Neuroevolution for machine learning#

EvoX provides solutions for supervised learning tasks based on neuroevolution, with key modules including SupervisedLearningProblem and ParamsAndVector. Taking the MNIST classification task as an example, this section illustrates the neuroevolution process for supervised learning by adopting the modules of EvoX.

Basic Setup#

Basic component imports and device configuration serve as the essential starting steps for the neuroevolution process.

Here, to ensure the reproducibility of results, a random seed can be optionally set.

import torch
import torch.nn as nn

from evox.utils import ParamsAndVector
from evox.core import Algorithm, Mutable, Parameter, jit_class
from evox.problems.neuroevolution.supervised_learning import SupervisedLearningProblem
from evox.algorithms import PSO
from evox.workflows import EvalMonitor, StdWorkflow


# Set device
device = "cuda:0" if torch.cuda.is_available() else "cpu"

# Set random seed
seed = 0
torch.manual_seed(seed)
torch.cuda.manual_seed_all(seed)
torch.backends.cudnn.benchmark = False
torch.backends.cudnn.deterministic = True

In this step, a sample convolutional neural network (CNN) model is directly defined upon the PyTorch framework and then loaded onto the device.

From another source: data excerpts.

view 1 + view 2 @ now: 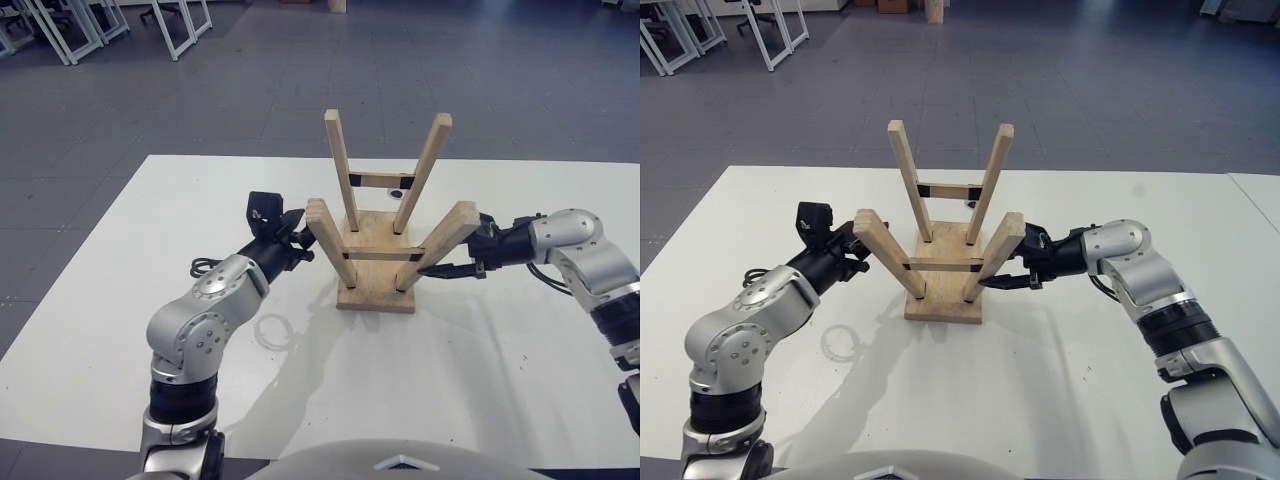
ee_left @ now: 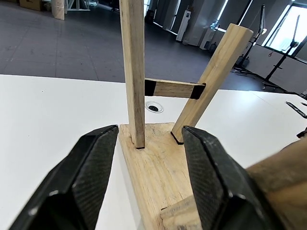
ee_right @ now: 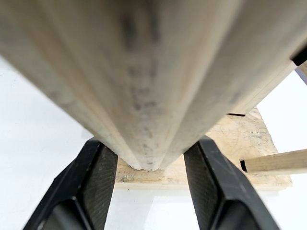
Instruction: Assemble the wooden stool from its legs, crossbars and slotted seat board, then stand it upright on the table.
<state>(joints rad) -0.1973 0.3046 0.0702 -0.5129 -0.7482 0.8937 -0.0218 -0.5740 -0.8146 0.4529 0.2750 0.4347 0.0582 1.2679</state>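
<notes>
On the left of the seat board (image 1: 378, 293), my left gripper (image 1: 303, 233) has its fingers (image 2: 96, 163) apart. It sits right beside the near left leg (image 1: 330, 245) but not round it. I should slide it over so the leg sits between the fingers, then squeeze. The stool (image 1: 342, 170) is upside down on the worktop (image 1: 480, 380). The seat board lies flat and all four legs stick up, with crossbars (image 1: 378, 254) joining them. So I think the building is done and the job now is to turn it over. On the right of the seat board, my right gripper (image 1: 435, 269) is apart too, with one finger on each side of the near right leg (image 1: 442, 243), low down near the board. I cannot tell if they touch the wood. I should squeeze both legs at the same time, lift a little and turn slowly, so no leg pops out of its slot.
</notes>
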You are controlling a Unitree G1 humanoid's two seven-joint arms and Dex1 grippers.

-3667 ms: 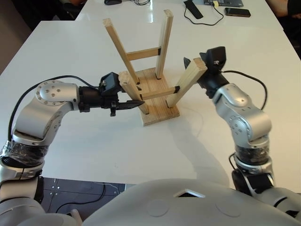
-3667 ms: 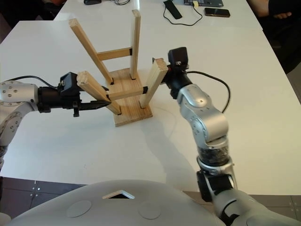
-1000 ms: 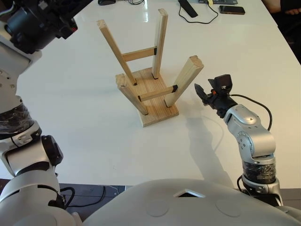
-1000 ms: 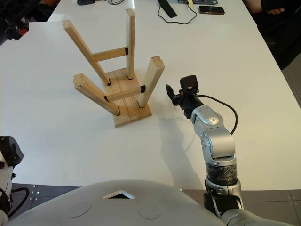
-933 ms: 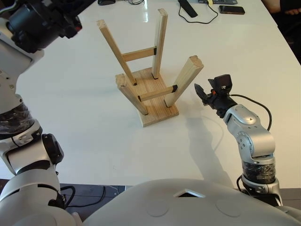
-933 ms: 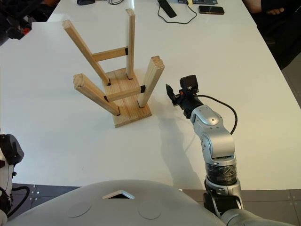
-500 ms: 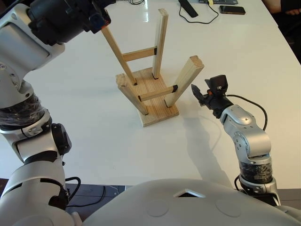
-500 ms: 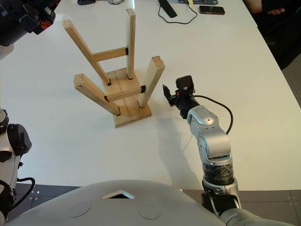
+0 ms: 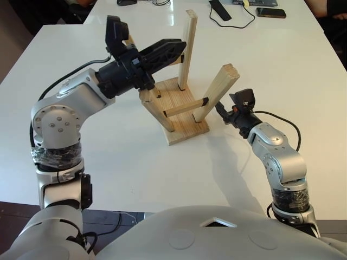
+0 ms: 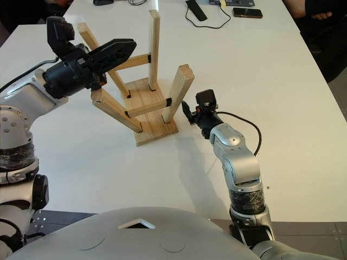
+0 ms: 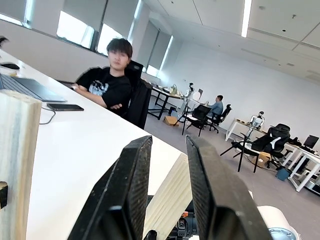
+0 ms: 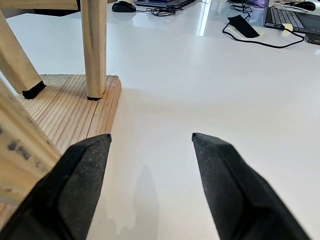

class SampleCNN(nn.Module):
    def __init__(self):
        super(SampleCNN, self).__init__()
        self.features = nn.Sequential(
            nn.Conv2d(1, 3, kernel_size=3, padding=1),
            nn.ReLU(),
            nn.MaxPool2d(kernel_size=2, stride=2),
            nn.Conv2d(3, 3, kernel_size=3),
            nn.ReLU(),
            nn.MaxPool2d(kernel_size=2, stride=2),
            nn.Conv2d(3, 3, kernel_size=3),
            nn.ReLU(),
            nn.Conv2d(3, 3, kernel_size=3),
            nn.ReLU(),
        )
        self.classifier = nn.Sequential(nn.Flatten(), nn.Linear(12, 10))

    def forward(self, x):
        x = self.features(x)
        x = self.classifier(x)
        return x


model = SampleCNN().to(device)

total_params = sum(p.numel() for p in model.parameters())
print(f"Total number of model parameters: {total_params}")
Total number of model parameters: 412

Setting dataset implies the selection of the task. The data loader now needs to be initialized based on PyTorch’s built-in support. Here, the package torchvision must be installed in advance depending on your PyTorch version, if it is not already available.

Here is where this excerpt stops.